** EXERCISE **
Your task is to repeat exactly the lines below between the line holding "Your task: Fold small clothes" and the line holding "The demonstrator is", inclusive, and only those.

##### GIVEN INFORMATION #####

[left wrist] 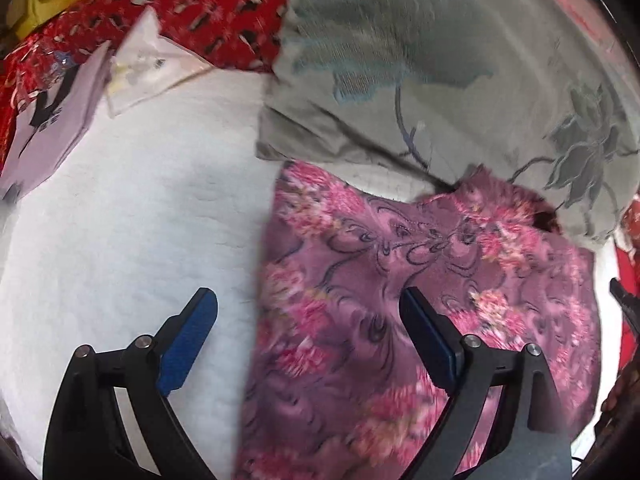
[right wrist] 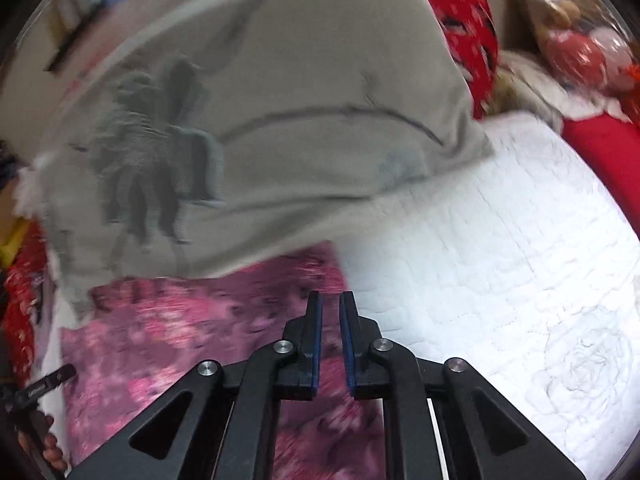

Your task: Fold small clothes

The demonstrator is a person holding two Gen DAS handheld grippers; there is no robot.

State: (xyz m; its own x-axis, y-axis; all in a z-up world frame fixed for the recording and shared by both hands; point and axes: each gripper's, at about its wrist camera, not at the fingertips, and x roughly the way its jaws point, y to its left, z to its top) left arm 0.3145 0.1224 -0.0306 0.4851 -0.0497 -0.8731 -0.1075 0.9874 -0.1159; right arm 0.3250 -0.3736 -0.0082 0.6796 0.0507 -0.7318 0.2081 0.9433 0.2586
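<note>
A pink and purple floral garment lies flat on the white quilted bed, its far edge tucked under a grey flower-embroidered cloth. My left gripper hovers open and wide over the garment's left edge, one finger over the quilt and the other over the fabric, holding nothing. In the right wrist view, my right gripper hangs just above the garment near its right edge. A narrow gap shows between its blue pads, with no cloth pinched. The picture is blurred.
The grey cloth fills the far side. Red patterned fabric lies beyond it, with pale folded pieces at the far left. White quilt spreads to the right of the garment. A hand holding a dark tool shows at the lower left.
</note>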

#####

** WRITTEN ANSWER **
Your task: Fold small clothes

The demonstrator is a person holding two Gen DAS handheld grippers; there is no robot.

Nothing else is part of this answer.